According to the plot, Oceania has the highest median country life expectancy.

10.5.5 Summary Bar Charts (Mean and Standard Deviation)

Sometimes it’s useful to display the mean and standard deviation of a quantitative variable across different categories. This can be visualized using a bar chart with error bars.

First, let’s calculate the mean and standard deviation of tips for each gender. You have not yet learned how to do this, but you will in a later lesson.

# Calculate the mean and standard deviation
summary_df = (
    tips.groupby("sex")
    .agg(mean_tip=("tip", "mean"), std_tip=("tip", "std"))
    .reset_index()
)
summary_df

	sex	mean_tip	std_tip
0	Female	2.833448	1.159495
1	Male	3.089618	1.489102

Next, we’ll create a bar chart using px.bar and add error bars using the error_y parameter:

# Create the bar chart
px.bar(summary_df, x="sex", y="mean_tip", error_y="std_tip")

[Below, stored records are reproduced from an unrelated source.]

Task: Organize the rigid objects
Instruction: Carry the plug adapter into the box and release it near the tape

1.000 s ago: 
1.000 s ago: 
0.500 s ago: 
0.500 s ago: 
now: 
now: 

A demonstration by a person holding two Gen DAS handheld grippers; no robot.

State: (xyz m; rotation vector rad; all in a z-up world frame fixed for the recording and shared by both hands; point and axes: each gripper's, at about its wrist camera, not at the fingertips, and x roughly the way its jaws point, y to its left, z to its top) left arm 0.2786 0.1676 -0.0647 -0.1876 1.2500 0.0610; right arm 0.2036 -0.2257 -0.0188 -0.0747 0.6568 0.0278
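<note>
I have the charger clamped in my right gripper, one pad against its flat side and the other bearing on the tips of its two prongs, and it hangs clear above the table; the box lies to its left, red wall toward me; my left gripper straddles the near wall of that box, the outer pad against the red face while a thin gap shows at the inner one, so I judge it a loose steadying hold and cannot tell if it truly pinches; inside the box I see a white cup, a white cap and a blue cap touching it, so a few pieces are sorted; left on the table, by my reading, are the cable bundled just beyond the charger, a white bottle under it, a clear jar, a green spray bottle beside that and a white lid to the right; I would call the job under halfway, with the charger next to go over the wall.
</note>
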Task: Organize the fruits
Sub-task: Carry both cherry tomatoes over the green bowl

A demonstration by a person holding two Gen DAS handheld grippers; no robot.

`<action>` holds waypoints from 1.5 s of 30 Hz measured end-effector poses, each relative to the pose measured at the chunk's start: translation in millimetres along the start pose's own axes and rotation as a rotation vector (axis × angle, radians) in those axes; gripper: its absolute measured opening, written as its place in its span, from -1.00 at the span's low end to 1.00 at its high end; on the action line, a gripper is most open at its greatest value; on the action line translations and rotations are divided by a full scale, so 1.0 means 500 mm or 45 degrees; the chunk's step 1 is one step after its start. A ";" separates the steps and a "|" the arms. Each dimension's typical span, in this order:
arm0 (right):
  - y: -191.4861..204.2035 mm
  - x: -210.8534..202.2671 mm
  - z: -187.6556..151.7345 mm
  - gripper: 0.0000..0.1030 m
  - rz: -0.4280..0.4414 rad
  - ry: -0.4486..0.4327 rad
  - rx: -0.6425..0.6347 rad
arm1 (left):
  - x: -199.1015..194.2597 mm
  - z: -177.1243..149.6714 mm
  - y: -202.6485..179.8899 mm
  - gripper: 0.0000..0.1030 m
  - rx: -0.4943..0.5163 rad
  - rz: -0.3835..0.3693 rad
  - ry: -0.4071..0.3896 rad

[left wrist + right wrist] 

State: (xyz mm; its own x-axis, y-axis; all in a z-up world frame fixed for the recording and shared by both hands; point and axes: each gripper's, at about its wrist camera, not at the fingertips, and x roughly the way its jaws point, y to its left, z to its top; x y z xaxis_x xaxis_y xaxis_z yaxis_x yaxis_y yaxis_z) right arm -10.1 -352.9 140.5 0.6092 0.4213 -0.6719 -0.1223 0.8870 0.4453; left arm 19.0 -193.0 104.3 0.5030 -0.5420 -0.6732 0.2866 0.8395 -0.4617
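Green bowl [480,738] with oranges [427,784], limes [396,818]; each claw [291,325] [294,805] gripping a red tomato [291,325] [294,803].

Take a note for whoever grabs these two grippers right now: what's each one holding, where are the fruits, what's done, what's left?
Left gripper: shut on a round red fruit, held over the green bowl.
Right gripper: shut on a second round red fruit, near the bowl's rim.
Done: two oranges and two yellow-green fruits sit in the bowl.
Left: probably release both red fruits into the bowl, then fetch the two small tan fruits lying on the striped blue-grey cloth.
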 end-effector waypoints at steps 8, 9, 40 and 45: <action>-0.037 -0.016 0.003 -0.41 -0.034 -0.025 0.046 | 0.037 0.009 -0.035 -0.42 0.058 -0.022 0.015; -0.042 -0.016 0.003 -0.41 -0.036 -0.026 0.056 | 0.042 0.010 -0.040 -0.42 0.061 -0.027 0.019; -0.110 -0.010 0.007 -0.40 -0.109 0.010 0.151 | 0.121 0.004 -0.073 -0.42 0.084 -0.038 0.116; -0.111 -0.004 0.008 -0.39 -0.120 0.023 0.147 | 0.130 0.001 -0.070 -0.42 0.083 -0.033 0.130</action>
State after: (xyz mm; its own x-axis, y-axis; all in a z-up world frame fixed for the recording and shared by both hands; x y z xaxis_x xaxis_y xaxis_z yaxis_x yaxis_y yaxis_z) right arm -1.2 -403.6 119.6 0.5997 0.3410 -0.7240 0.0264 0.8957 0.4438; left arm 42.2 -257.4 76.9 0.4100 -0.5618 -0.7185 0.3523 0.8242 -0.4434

This bar chart displays the average tip amount for each gender, with error bars representing the standard deviation.

Practice

10.5.6 Practice Q: Average Total Bill by Day

Using the tips dataset, create a bar chart of mean total_bill by day with standard deviation error bars. You should copy and paste the code from the example above and modify it to create this plot.

According to the plot, which day has the highest average total bill?

tips.head()  # View the tips dataset
# Your code here

	total_bill	tip	sex	smoker	day	time	size
0	16.99	1.01	Female	No	Sun	Dinner	2
1	10.34	1.66	Male	No	Sun	Dinner	3
2	21.01	3.50	Male	No	Sun	Dinner	3
3	23.68	3.31	Male	No	Sun	Dinner	2
4	24.59	3.61	Female	No	Sun	Dinner	4

According to the plot, Sunday has the highest average bill.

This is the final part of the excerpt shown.